Page 1 of Cartel Viper (The Cartel Brotherhood #2)
Chapter One
Javier
“Are you sure this is the right one?”
I look over my right shoulder at my brother who shrugs and nods. We’ve had meetings with—shall we say “clients”—in some odd places before.
Some shithole places, some strip clubs we own, and some of the nicest resorts in the world. I don’t recall ever meeting at a three-star, run-of-the-mill hotel. It’s not quite nice enough to write home about, but it’s far too nice to be called seedy.
It’s the type of place a family from middle America would stay if they wanted a cost-efficient visit to New York City. I glance at the room number again and match my brother’s shrug. I tap the key card we got from the receptionist and push the door open with my left hand, my right holding my gun.
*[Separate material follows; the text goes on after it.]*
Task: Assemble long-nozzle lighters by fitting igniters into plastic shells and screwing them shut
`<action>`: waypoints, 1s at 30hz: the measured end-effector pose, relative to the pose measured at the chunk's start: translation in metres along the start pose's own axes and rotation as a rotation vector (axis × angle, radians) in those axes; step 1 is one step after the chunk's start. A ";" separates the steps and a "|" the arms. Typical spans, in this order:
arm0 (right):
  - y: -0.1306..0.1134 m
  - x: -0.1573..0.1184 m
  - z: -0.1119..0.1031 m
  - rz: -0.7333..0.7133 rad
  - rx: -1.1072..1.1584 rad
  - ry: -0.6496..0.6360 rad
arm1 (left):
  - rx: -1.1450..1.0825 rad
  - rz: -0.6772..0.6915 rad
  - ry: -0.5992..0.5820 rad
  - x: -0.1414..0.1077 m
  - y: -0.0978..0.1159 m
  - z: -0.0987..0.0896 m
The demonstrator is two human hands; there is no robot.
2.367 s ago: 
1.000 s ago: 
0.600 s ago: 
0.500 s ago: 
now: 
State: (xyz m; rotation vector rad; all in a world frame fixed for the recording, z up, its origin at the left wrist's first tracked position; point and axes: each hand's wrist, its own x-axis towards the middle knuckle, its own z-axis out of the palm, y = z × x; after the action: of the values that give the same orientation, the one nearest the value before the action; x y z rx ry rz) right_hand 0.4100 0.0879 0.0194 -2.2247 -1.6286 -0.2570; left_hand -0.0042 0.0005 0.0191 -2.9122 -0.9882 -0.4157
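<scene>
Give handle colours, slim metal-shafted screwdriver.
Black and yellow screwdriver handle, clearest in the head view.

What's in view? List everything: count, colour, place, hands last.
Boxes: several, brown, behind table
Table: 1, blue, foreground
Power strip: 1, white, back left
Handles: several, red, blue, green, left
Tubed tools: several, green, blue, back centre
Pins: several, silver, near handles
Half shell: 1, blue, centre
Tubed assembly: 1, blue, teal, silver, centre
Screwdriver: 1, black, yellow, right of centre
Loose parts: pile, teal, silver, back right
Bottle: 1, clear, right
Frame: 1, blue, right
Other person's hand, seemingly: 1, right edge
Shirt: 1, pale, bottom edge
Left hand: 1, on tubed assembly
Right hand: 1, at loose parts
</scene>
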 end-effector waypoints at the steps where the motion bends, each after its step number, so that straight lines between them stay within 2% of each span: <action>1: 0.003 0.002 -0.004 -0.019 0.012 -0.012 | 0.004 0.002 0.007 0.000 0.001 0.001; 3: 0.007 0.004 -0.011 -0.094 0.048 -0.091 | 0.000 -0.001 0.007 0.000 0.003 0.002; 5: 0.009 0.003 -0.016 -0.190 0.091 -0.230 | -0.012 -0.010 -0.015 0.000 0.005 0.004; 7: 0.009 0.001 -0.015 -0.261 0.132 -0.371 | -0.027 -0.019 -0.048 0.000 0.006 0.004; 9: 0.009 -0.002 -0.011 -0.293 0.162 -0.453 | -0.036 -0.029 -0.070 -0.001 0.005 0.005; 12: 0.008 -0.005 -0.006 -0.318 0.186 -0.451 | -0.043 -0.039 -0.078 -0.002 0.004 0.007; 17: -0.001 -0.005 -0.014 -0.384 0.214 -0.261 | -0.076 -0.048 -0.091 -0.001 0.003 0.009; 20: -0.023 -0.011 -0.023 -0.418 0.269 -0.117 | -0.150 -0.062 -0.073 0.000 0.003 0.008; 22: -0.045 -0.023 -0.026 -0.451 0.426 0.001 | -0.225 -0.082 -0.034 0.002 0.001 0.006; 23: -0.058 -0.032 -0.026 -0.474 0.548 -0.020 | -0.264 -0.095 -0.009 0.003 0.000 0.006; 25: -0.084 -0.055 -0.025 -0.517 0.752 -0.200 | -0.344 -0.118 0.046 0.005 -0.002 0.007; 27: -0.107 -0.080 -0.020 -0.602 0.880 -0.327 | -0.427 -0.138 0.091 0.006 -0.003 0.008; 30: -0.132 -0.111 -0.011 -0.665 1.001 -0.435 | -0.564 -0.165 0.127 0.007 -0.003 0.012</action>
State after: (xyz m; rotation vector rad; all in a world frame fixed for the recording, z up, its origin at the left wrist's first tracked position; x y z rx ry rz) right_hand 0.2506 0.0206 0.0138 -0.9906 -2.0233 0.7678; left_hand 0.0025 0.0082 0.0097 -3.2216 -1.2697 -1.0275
I raise it as I enter the room, not trusting anybody or anything because something feels off.
The sound of glass hitting the floor, then shattering makes me spin to my left where a woman stands cowering behind the kitchen counter in this extended-stay hotel.
She stares at me; her gaze darts between my gun, pointing at her, and my squinting gaze.
This i sn’t who should be in this room.
What the fuck went wrong?
I won’t assume anything until I get the all-clear from the men who came with my brother and me. I don’t take my eyes off her as the men fan out, checking the bedroom and the bathroom. Two remain in the hallway, prepared for anyone who unexpectedly joins us.
“Get out.”
The two words are spoken with authority that doesn’t match the woman’s shaken expression or how she continues to tremble.
“Where’s Luigi?”
Her brow furrows. “I don’t know, probably off with Mario.”
It’s my turn for my brow to furrow. Did she just make a video game reference? She cocks an eyebrow, and I see some of her initial shock wear off. Now, anger replaces it. She points toward the door.
“Get the fuck out of my room before I call the cops.”
Joaquin and I chuckle, but it’s hardly a mirthful sound. There’s no way she’s getting to a phone, let alone dialing any numbers before any of us stop her. Everyone here knows it’s an empty threat, but it’s not unexpected.
“Get out before I scream.”
That could be more problematic. She opens her mouth, and I lower my gun.
Since none of my men warned me of anything, I’m comfortable holstering it in my shoulder harness.
I put my hands out to the side, and I sense Joaquin doing the same thing.
The three men who entered with us make themselves unobtrusive near the windows and the bedroom door.
“Whatever you’re here for, I don’t have it. Leave, and we can pretend this never happened.”
There’s something about her voice, and the longer I stare, her face looks so familiar, but I can’t place it. If we’ve met before, it was years ago. I’d certainly remember her if it had been recently.
“I’m serious. Get out.”
She’s faster than any of us expect when she pulls a butcher’s knife from a block holding various sizes.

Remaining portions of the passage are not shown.